• [Instructions for the task]: State, as one number, how many lines in these records hold "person".
=== Section Start ===
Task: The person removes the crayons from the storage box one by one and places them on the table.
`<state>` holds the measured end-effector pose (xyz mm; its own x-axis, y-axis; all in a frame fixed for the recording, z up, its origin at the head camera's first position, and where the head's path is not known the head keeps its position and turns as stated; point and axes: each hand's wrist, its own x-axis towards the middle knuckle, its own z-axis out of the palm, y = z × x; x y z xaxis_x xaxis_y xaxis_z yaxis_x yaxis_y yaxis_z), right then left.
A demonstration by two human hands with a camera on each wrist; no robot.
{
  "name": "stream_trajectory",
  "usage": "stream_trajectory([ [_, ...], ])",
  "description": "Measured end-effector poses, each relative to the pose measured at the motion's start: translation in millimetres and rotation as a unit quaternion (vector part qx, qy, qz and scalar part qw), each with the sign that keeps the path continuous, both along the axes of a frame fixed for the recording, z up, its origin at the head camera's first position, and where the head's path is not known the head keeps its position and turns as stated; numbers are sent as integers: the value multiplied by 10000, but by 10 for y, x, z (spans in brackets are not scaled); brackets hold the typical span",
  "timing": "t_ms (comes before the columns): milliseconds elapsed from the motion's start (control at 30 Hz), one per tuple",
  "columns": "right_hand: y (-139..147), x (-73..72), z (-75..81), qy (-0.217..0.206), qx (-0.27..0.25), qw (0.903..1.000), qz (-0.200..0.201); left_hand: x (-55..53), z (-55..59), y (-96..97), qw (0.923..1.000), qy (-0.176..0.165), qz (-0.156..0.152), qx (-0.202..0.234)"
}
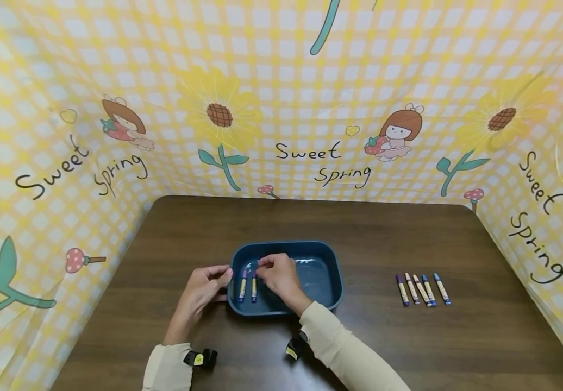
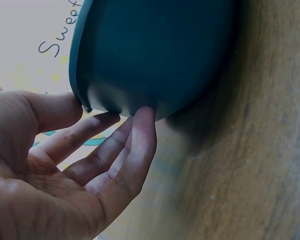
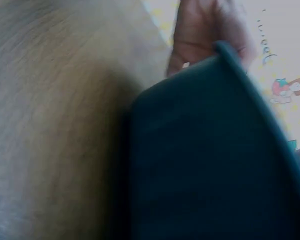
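Crayons (image 1: pixel 254 290), likely light and brittle, are being judged best held mid-barrel. Tray (image 1: pixel 318 279) is being pinched by left hand (image 1: pixel 203 287); right hand (image 1: pixel 281 278) is being held half-curled, grasp unclear.

I see a broad gap of bench (image 1: pixel 369 260) between the tray (image 1: pixel 316 279) and the loose crayons (image 1: pixel 422 291) at right. The far strip lets a hand pass, bounded by the cloth (image 1: pixel 311 108). The left hand (image 1: pixel 205 285) blocks the tray's left rim; the right hand (image 1: pixel 279 274) and wrist bar its middle and near rim. Inside, I have room at right.
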<state>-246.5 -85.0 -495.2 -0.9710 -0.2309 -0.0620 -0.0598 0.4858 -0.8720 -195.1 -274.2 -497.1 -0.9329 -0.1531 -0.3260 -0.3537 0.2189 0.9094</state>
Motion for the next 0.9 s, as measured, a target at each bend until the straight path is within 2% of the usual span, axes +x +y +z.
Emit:
stream_trajectory([
  [133, -6, 9, -60, 214, 511, 9985, 43, -3, -23, 42, 10000, 1, -21, 97],
  [300, -9, 2, -84, 292, 675, 9971, 181, -10, -25, 40, 10000, -22, 47, 62],
  [533, -63, -22, -75, 670, 1018, 9924, 174, -48, 20, 4, 9998, 81, 11, 191],
  [667, -92, -16, -69, 716, 1076, 9913, 264, -55, 34, -15, 9998, 31, 1, 192],
  [900, -106, 36, -124, 522, 1206, 9903, 452, -34, -4, -16, 9998, -97, 3, 180],
])
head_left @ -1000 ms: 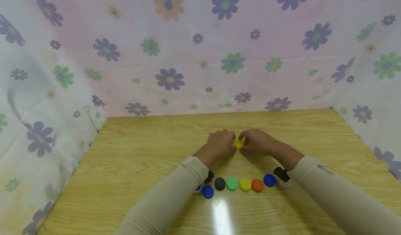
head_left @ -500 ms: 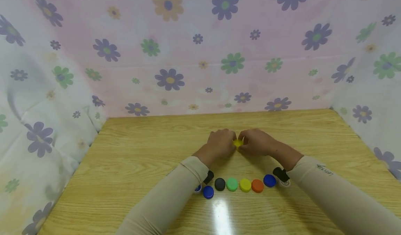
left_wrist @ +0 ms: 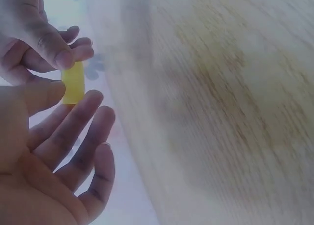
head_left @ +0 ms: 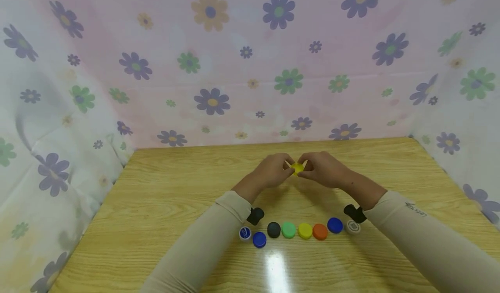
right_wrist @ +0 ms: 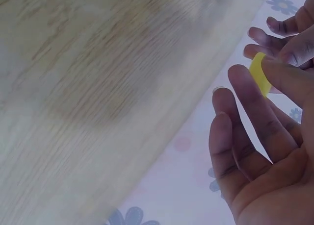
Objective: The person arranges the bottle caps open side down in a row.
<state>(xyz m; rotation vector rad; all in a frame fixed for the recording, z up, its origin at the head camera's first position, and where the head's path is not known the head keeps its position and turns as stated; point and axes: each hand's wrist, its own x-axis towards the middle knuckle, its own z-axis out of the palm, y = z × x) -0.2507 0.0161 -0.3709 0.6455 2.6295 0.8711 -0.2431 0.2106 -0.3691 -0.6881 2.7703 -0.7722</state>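
Note:
A yellow bottle cap (head_left: 297,168) is held up between both hands, beyond the row of caps on the table. My left hand (head_left: 273,170) pinches its left side between thumb and fingers, and my right hand (head_left: 322,169) pinches the right side. In the left wrist view the yellow cap (left_wrist: 73,83) shows edge-on, with the left thumb against it and the other three fingers spread loosely. From the right wrist the yellow cap (right_wrist: 259,74) is partly covered by the right thumb and the forefinger.
Nearer the body lies a row of caps: white-and-blue (head_left: 245,233), blue (head_left: 259,239), black (head_left: 274,229), green (head_left: 288,230), yellow (head_left: 305,231), orange-red (head_left: 320,232), another blue (head_left: 335,225) and a whitish one (head_left: 353,227). Flowered cloth (head_left: 234,67) hangs behind the wooden table (head_left: 175,189).
Both hands have risen with the yellow cap, and their fingers have spread a little. The left sleeve has shifted, so the white-and-blue cap now shows fully. The row of caps lies as before.

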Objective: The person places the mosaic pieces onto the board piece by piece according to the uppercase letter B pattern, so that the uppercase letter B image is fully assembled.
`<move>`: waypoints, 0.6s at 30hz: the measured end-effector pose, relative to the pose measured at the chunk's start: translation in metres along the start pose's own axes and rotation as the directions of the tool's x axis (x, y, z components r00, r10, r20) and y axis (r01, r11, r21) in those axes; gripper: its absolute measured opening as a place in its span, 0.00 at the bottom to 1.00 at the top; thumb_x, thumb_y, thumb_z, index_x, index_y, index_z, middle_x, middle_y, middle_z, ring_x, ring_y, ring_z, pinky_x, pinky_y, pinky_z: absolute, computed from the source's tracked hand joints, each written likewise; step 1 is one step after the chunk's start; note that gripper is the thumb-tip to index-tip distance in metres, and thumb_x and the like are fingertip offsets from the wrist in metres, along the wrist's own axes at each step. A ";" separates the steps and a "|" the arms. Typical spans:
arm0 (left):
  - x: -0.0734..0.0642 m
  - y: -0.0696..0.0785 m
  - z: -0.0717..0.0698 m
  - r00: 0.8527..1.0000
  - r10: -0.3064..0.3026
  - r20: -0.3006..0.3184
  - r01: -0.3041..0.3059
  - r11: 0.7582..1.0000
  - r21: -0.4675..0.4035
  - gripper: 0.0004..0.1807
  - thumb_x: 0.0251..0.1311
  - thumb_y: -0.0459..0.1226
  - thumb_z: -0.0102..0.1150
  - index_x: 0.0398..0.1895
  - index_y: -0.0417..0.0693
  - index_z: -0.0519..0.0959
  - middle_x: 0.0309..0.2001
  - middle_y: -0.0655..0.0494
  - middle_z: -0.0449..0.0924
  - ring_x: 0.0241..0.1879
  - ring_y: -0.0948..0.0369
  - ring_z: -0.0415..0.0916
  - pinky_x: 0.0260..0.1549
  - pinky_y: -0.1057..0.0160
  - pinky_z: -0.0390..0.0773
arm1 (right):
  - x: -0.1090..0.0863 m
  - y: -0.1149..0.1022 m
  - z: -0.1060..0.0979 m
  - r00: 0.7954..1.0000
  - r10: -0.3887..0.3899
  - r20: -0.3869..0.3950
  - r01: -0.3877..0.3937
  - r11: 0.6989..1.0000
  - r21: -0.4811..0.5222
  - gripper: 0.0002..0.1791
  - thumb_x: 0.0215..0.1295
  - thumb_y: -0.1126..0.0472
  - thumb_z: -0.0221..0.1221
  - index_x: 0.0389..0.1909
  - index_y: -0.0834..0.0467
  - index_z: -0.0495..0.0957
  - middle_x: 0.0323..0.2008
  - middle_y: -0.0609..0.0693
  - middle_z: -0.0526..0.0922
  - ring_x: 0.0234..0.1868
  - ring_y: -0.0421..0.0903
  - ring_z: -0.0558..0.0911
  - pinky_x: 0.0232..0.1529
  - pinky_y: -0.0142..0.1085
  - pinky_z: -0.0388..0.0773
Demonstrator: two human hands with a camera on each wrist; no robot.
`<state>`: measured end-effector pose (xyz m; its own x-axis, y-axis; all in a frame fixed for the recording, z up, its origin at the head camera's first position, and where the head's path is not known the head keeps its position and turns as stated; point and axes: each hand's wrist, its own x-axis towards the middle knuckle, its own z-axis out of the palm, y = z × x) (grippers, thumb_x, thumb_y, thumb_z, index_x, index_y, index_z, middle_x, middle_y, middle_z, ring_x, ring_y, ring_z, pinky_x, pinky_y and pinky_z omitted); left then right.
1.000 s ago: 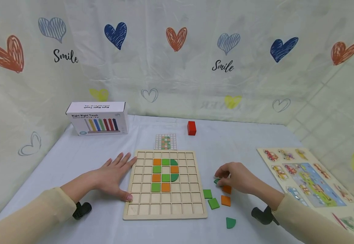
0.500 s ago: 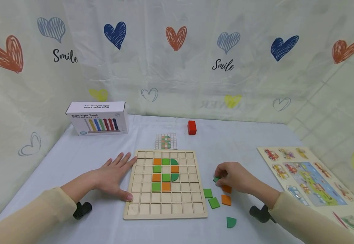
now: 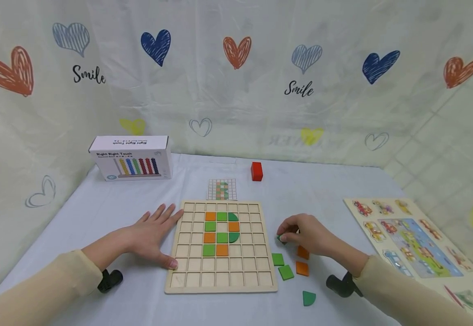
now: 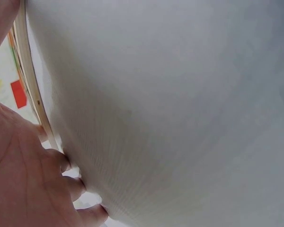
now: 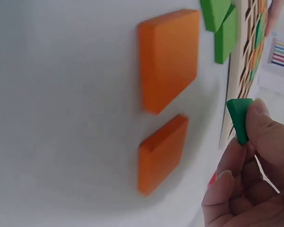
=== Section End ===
• [Reply to the task]: 3